Cumpre salientar, no entanto, que o fato de que a recuperação judicial tem previsão de fim, inclusive recentemente encurtado pela lei 14.112/20, implica na deliberação pelo Juízo Universal, a respeito da devolução, ou não, da empresa para seu administrador original.
Isto porque, concluído o procedimento da recuperação judicial, não parece haver sentido a manutenção do gestor judicial nomeado nos autos deste procedimento. Tal questão nos leva a seguinte problemática: ao que parece, o judiciário tem optado por nomear um gestor judicial justamente nas hipóteses do artigo 64, incisos I e IV, que dizem respeito a prática de crimes falimentares e esvaziamento ou confusão patrimonial.
Ora, o fato de que a empresa ultrapassou seu período em recuperação judicial, e em tese, se encontra econômica e financeiramente mais equilibrada, não tem o condão de inibir o administrador anteriormente afastado de praticar as mesmas condutas que o levaram ao afastamento, ainda mais porque, encerrada a recuperação judicial, encerrase também a fiscalização do administrador judicial.
Verifica-se, assim, que a lei 11.101/05 parece ter atribuído maior importância à manutenção da empresa durante sua recuperação judicial, sem considerar, contudo, o que ocorreria depois, com o retorno do administrador à sua posição original. Tal situação se agrava ainda mais se considerarmos que há grande parcela de administradores de empresas que em verdade são seus sócios majoritários ou fundadores; e que naturalmente, não deixarão de ocupar seu lugar na gestão de forma voluntária.
No mais, outro ponto de reflexão é a possibilidade de manutenção do afastamento do gestor mesmo após encerramento da recuperação judicial, o que não parece razoável, tendo em vista que não se pode negar que o gestor judicial nomeado exerce função de fidúcia com patrimônio de terceiro, que a ele deve ser retornado.
Outra hipótese que se pode imaginar é que durante o exercício da gestão pelo gestor judicial, os crimes falimentares ocorridos sejam apurados, haja uma condenação ao administrador e ele jamais retorne à empresa; o que na prática, entretanto, parece não se encaixar dentro deste tempo em que a recuperação judicial tramita e o gestor judicial exerce sua função, tendo em vista que este tipo de ação costuma se alongar no tempo até deliberação final com julgamento dos recursos cabíveis.
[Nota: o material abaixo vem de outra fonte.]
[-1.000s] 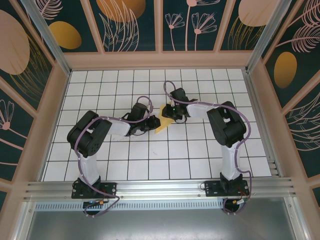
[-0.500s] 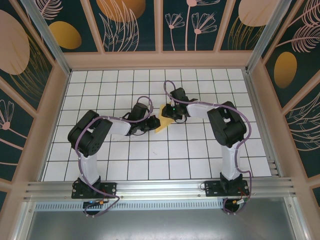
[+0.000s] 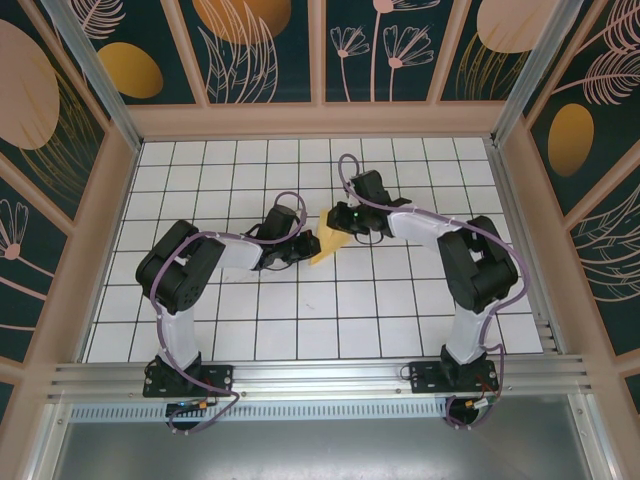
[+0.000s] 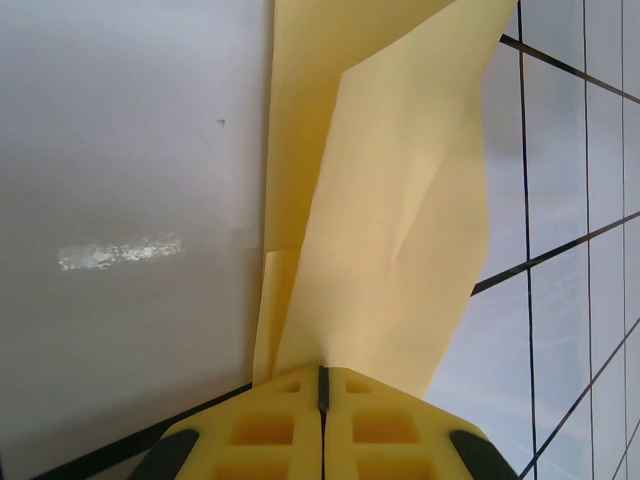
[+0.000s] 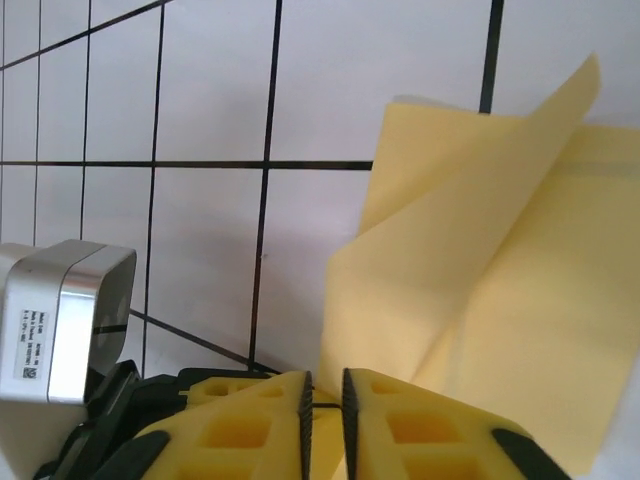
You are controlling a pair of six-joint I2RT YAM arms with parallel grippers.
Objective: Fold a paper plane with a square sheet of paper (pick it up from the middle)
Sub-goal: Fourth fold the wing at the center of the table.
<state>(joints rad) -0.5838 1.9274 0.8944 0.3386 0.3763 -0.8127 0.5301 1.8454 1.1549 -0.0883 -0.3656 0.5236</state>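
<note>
The yellow sheet of paper, folded into layered flaps, stands off the white grid table between the two arms. My left gripper holds its left end; in the left wrist view the jaws are pressed together on the paper, which rises straight from them. My right gripper is at the paper's upper right. In the right wrist view its jaws stand a narrow gap apart, and a lower corner of the paper reaches that gap.
The white grid table is walled by a tan frame at the back and sides. A silver camera housing of the left arm sits close beside my right fingers. Both arms crowd the table's middle.
The right arm swung its elbow to the right and its gripper moved slightly back, with its jaws narrowing. The left gripper kept its hold and place.
</note>
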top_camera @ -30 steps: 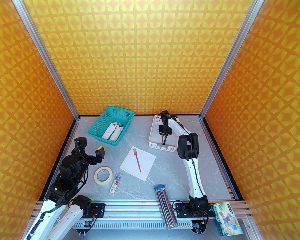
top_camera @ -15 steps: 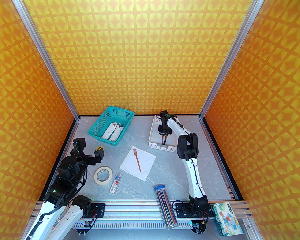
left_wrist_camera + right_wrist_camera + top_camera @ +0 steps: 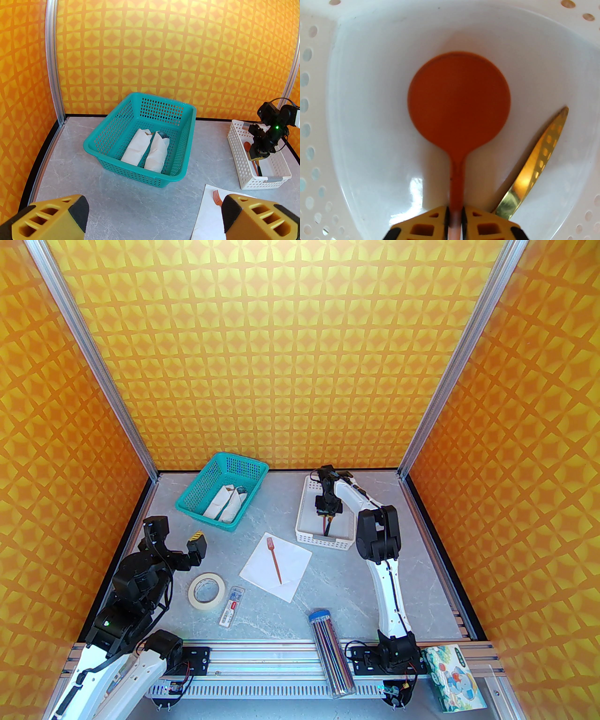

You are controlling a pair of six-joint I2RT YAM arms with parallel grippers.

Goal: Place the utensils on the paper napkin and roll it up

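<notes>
**One placed, one gripped, one waiting**

The left gripper (image 3: 178,540) hangs wide open and empty over the table (image 3: 337,596), likely parked clear of the work. Beyond it the teal basket (image 3: 213,474) holds two rolled white bundles (image 3: 220,505). Mid-table the paper napkin (image 3: 290,568) lies flat with the orange fork (image 3: 274,561) diagonal across it: one utensil placed. Inside the white tray (image 3: 323,542), the right gripper (image 3: 454,225) is clamped on the thin handle of the spoon (image 3: 459,100), bowl pointing away, presumably for a clean lift. The knife (image 3: 539,161) lies just beside it in the tray.
</notes>
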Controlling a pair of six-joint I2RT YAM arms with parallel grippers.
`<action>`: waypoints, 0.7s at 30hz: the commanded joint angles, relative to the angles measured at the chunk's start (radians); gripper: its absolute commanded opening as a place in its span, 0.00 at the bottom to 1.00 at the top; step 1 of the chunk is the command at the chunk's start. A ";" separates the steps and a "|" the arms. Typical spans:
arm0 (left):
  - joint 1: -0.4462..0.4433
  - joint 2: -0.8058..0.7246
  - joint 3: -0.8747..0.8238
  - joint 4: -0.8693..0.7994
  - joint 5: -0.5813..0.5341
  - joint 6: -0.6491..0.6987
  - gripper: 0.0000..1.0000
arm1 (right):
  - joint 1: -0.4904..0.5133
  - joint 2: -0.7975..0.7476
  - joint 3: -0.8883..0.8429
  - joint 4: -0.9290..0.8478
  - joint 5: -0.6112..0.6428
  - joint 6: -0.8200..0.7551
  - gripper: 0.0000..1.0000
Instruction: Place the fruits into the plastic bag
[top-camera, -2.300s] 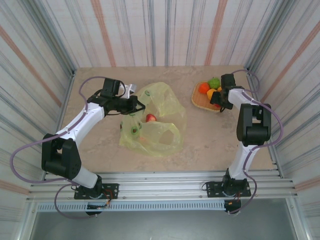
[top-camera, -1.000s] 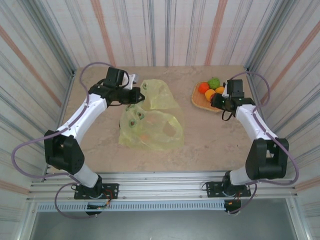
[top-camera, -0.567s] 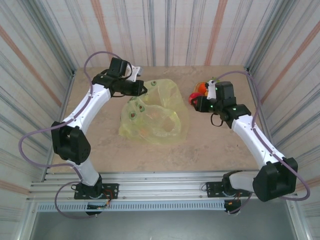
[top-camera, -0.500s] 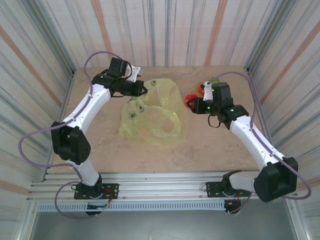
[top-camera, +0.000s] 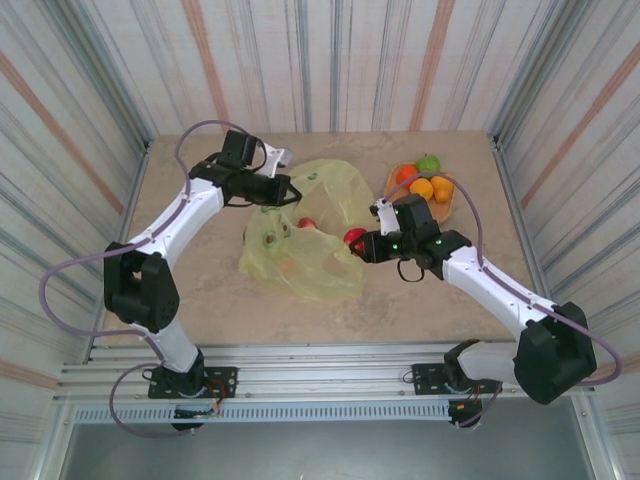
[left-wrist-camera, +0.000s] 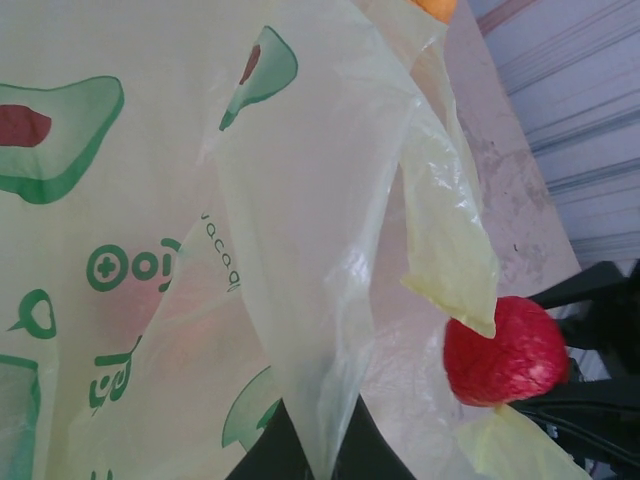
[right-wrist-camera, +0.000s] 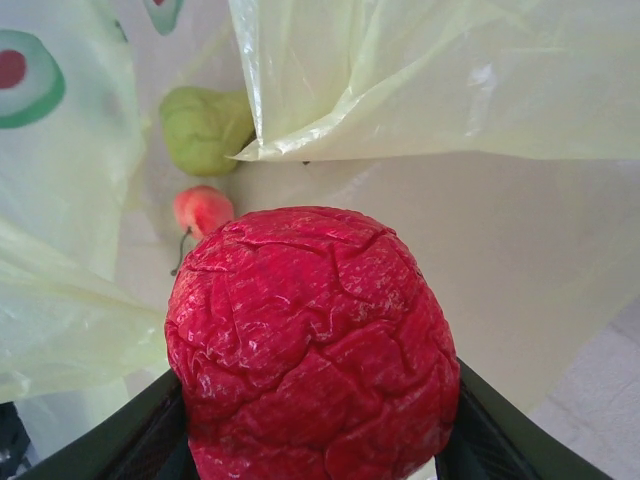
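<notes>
- Striped corrugated walls are enclosing a pale, stone-patterned bench (top-camera: 200, 290), and the plastic bag (top-camera: 320, 270) is lying crumpled at its middle.
- One edge of the bag is being pinched by the left gripper (top-camera: 287, 189), which is clamped tight on the thin film. The edge is being lifted, seemingly so that the mouth is being held open toward the right arm.
- A wrinkled red fruit (top-camera: 353, 238) is being gripped by the right gripper (top-camera: 360, 243), a finger on either side, right at that opening. Letting go is judged to be the step in hand.
- Two pieces are being picked out inside the bag in the right wrist view: a green fruit (right-wrist-camera: 205, 128) and a small pinkish-red fruit (right-wrist-camera: 203, 210), lying just beside each other.
- Four more fruits (top-camera: 422, 187) are being counted on the woven tray (top-camera: 389, 192) at the far right, one green and three orange to red-orange.
- Seven fruits are being tallied in all: two bagged, one held, four waiting.
</notes>
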 joint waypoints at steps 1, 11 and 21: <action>-0.006 -0.049 -0.011 0.010 0.044 0.051 0.00 | 0.023 0.026 -0.030 0.090 -0.046 0.022 0.44; -0.006 -0.107 -0.020 -0.043 0.041 0.210 0.00 | 0.119 0.217 0.053 0.226 -0.081 0.033 0.43; -0.006 -0.111 -0.028 -0.056 0.013 0.249 0.00 | 0.156 0.307 0.103 0.343 0.036 0.056 0.43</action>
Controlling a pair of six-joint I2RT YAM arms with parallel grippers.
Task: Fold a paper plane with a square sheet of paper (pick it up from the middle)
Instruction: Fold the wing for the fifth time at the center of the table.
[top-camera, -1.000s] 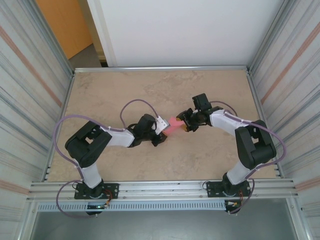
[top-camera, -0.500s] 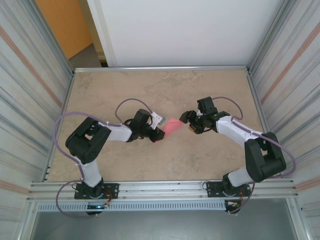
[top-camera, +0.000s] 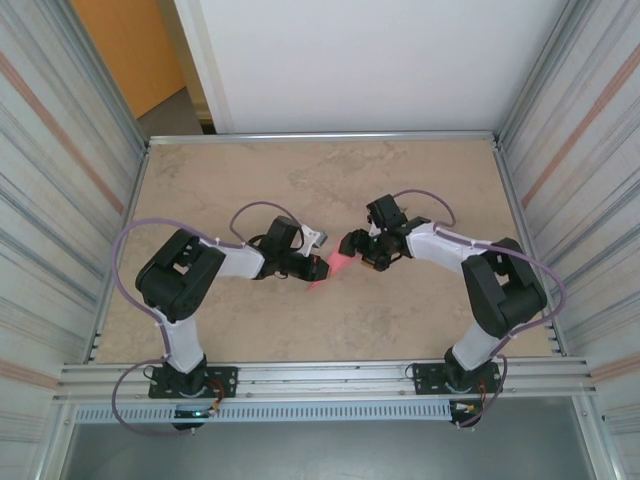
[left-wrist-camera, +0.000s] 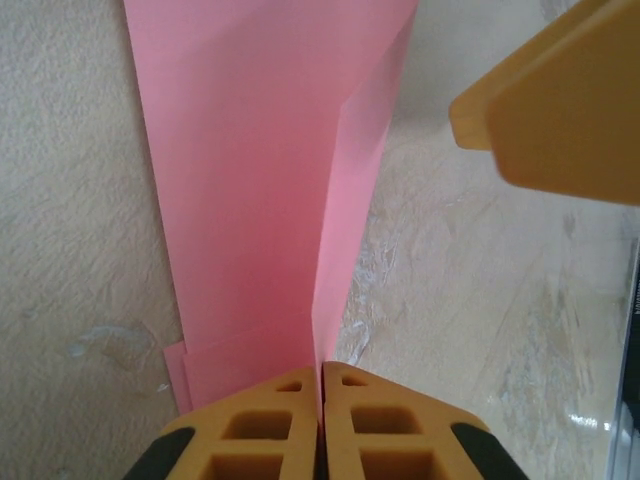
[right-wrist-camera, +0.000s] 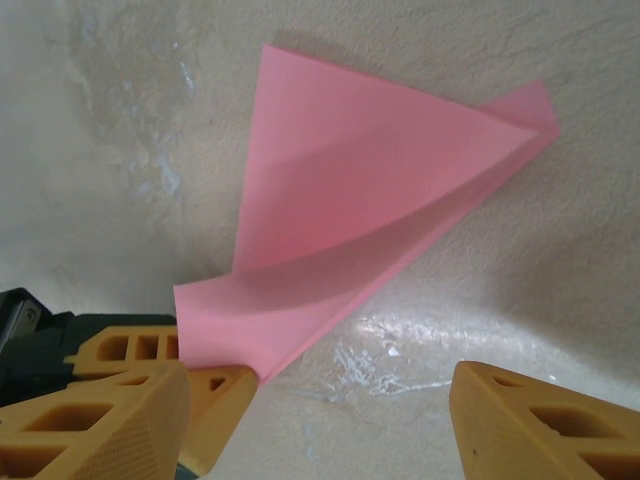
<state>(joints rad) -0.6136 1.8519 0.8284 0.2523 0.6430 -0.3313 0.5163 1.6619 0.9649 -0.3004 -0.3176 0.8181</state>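
Observation:
The square sheet of paper (top-camera: 338, 264) is pink-red and folded into a creased, pointed shape, low over the middle of the table. My left gripper (top-camera: 318, 266) is shut on the paper's raised fold (left-wrist-camera: 250, 180), its fingertips (left-wrist-camera: 280, 395) pressed together with the crease between them. My right gripper (top-camera: 352, 247) stands open just to the right of the paper, touching nothing. In the right wrist view the paper (right-wrist-camera: 370, 200) fans out ahead, and the right gripper (right-wrist-camera: 320, 400) has bare table between its fingers. One right finger (left-wrist-camera: 550, 110) shows in the left wrist view.
The beige marbled table (top-camera: 330, 180) is walled by metal rails and corrugated panels on the left (top-camera: 60, 200) and right (top-camera: 580, 200). A white wall stands behind. Both arms meet near the table's centre.
The right gripper opened, let go of the paper, drew back to the right, then came close again. The left gripper closed tight on the paper and holds it alone.

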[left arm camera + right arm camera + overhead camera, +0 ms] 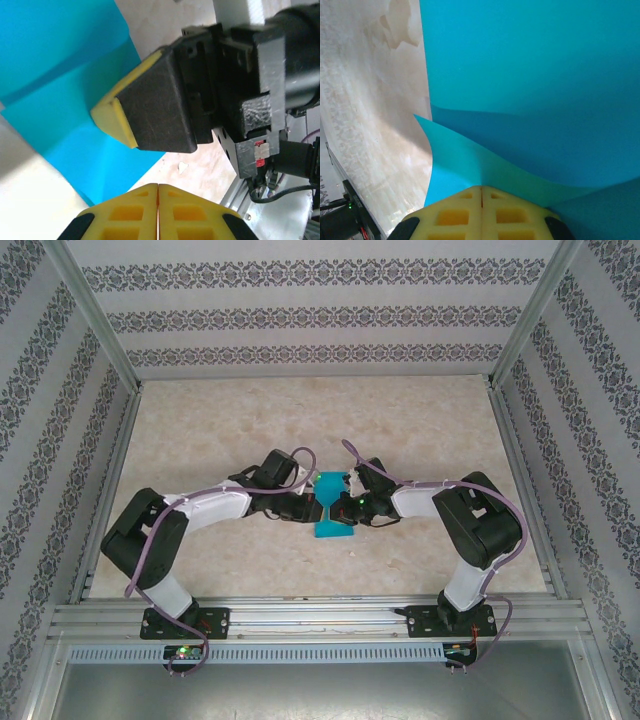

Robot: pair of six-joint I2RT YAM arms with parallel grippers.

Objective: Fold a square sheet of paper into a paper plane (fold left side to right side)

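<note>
Turquoise sheet (330,528) x1 | R fingers (452,217) x2 clamped on it | L fingers (125,216) x2 closed, grip unclear

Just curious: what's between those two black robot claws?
A thin turquoise-blue sheet of paper, between the left gripper and right gripper, shown in the top view.

You get bright, even, diffuse light from above in the top external view: the table (400,430) is pale, shadows under the arms are soft, and the frame rails splay toward the edges. In the left wrist view, a grey shadow crosses the table lower left, and the left gripper (158,187) looks soft-focused up close. In the right wrist view, the square sheet of paper (530,60) shades its own fold darker.
</note>
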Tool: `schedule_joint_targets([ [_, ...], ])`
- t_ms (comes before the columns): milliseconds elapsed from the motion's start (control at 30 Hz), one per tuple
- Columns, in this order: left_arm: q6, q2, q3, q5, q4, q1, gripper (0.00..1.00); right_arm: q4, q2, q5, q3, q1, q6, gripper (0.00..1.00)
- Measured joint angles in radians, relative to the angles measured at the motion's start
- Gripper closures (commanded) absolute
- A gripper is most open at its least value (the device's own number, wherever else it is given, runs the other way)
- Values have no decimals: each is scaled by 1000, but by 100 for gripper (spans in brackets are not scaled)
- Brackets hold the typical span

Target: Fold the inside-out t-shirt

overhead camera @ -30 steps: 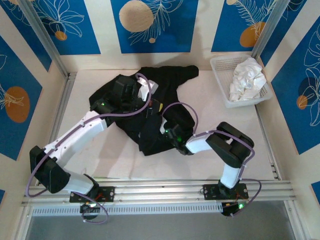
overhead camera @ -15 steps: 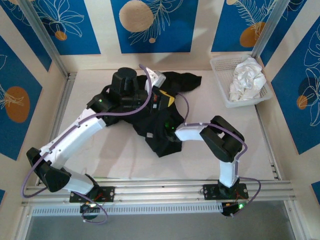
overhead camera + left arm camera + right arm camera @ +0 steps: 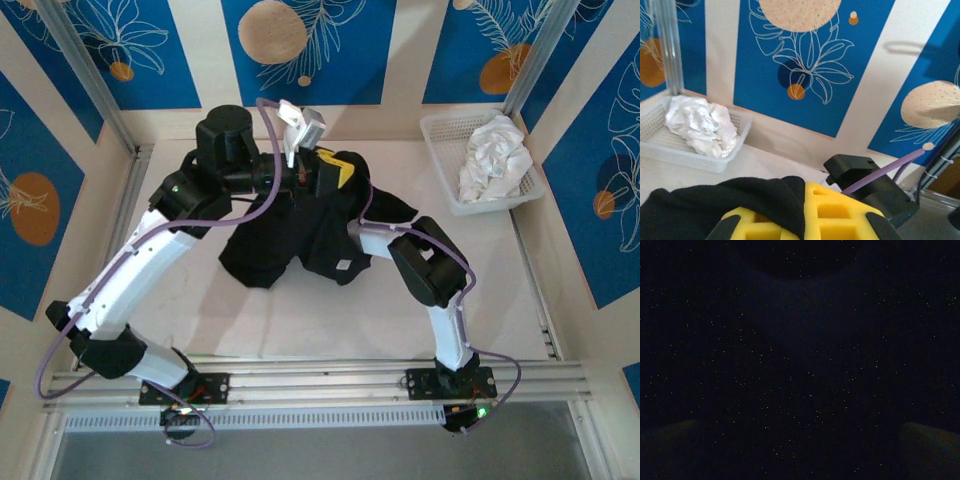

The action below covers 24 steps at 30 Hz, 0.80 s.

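The inside-out t-shirt (image 3: 290,230) is black with a small white tag and hangs bunched over the middle of the table. My left gripper (image 3: 325,172) is raised at the back and shut on its upper edge. In the left wrist view a fold of the t-shirt (image 3: 715,200) sits pinched between the yellow pads (image 3: 840,210) of the left gripper (image 3: 802,212). My right arm (image 3: 425,262) reaches in from the right, its wrist end buried under the cloth. The right wrist view is dark with cloth; two dim fingers (image 3: 927,437) stand far apart at the bottom corners.
A white basket (image 3: 438,150) holding a crumpled white garment (image 3: 492,155) stands at the back right, and also shows as the basket (image 3: 670,150) in the left wrist view. Blue patterned walls and metal posts enclose the table. Purple cables loop off both arms.
My left gripper has risen and moved toward the back wall, lifting the t-shirt's top edge. The right arm has pushed farther in under the cloth.
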Motion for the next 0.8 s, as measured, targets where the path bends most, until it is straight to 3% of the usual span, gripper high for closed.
schedule_joint_targets([
  [167, 54, -43, -7, -145, -6, 3, 100, -89, 6, -80, 34, -24, 24, 83],
  [233, 61, -71, -36, -214, 1, 17, 100, -103, 6, -116, 35, -36, 24, 100],
  [400, 55, -122, -128, -392, 32, 106, 100, -101, -61, -211, -13, -68, 10, 100],
  [633, 2, -135, -257, -607, 52, 346, 100, -44, -374, -380, -203, -113, -1, 100],
  [800, -30, -125, -331, -696, 58, 480, 100, 37, -513, -496, -280, -137, -11, 100],
])
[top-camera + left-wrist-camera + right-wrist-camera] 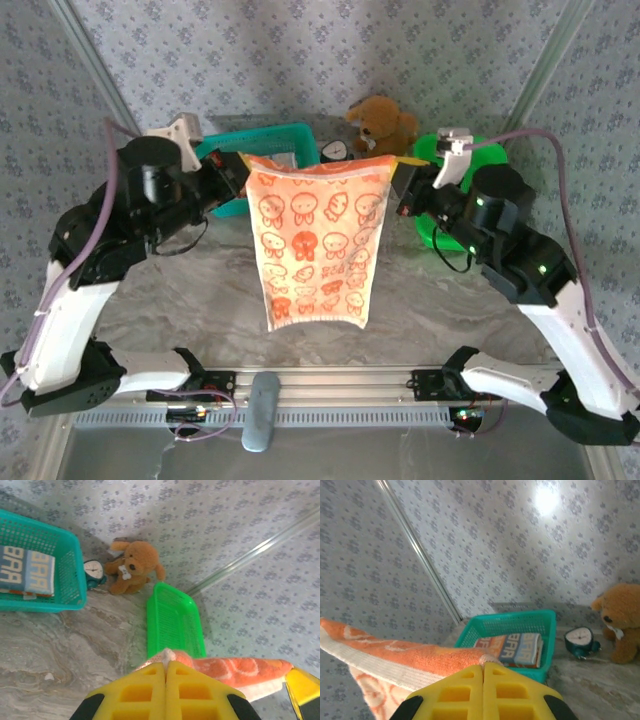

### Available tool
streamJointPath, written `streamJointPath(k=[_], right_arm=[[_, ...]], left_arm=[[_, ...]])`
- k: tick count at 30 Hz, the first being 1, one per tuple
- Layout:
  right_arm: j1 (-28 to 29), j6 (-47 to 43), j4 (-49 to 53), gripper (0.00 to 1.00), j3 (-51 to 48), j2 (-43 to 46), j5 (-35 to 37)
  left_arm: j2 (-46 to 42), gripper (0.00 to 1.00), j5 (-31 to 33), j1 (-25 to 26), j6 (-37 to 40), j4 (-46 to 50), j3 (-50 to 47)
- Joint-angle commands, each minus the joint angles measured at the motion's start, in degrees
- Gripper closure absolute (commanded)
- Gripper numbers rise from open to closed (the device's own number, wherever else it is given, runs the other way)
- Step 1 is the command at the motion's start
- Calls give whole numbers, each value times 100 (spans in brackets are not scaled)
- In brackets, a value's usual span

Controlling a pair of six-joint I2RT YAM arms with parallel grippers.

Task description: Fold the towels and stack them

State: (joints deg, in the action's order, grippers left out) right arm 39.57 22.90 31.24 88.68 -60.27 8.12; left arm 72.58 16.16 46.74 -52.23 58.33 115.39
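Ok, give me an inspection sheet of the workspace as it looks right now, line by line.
Surface: grey marbled tabletop, nothing spilled seen.
Job's things: cream towel with orange figures hangs spread between the arms; folded lettered towel lies in the teal basket.
Clutter: brown plush toy, small clock, green basket, grey object on the front rail.
End effectors: left end effector and right end effector each shut on a top corner of the cream towel.
Cables: purple cables run along both arms, apart from the cream towel.
Surroundings: patterned wall panels behind and at both sides.
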Motion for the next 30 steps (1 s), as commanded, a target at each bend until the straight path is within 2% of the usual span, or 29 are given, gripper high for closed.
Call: streamJointPath(k=[1,3,6,11,15,19,24,30], right_arm=[[-450,506,66,100,7,-494,-440],[-856,808,-119,100,-106,-834,-932],[-1243,1098,-500,100,-185,-1380,-1326],[-1698,1083,-1079,100,-66,-2394,-1834],[-1947,987,-1104,100,-104,-2931,-2264],[-2024,776,-1225,100,-661,-2964,-2302],[-2130,655,-1259,100,-1572,-2817,-2499],[-2173,608,-1322,100,-2762,-2376,-2509]], left_arm=[[455,100,-98,-476,-90,153,-24],[726,100,-699,-1017,-100,18,-230],[1169,100,-1366,-1543,-74,-533,-591],[2374,100,-1870,-1985,283,-556,51],[2970,100,-2018,-2029,395,-360,172],[2699,100,-2158,-2034,175,-909,-976],[1940,100,-2201,-1983,-274,-1858,-2721],[1344,100,-2016,-1666,-696,-2267,-4131]])
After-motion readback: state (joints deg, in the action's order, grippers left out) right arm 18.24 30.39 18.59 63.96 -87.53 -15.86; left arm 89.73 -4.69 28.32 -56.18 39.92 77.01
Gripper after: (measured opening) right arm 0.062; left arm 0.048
Uma terceira hipótese é a apuração dos atos imputados ao administrador afastado e eventual reconhecimento de que são improcedentes; caso em que não há dúvidas de que seu retorno a empresa deverá ser implementado. Portanto, o que se tem em verdade é uma ferramenta atribuída pela legislação falimentar que na melhor das intenções previu que o administrador que pratica atos que não homenageiam o soerguimento da empresa seja afastado, e em seu lugar, a gestão seja exercida por profissional com expertise no tema.
No entanto, a lei parece não ter previsto o que ocorre com o término da recuperação judicial com relação ao assunto; deixando a cargo do judiciário entender qual caminho a empresa deve tomar com relação ao retorno de seu administrador.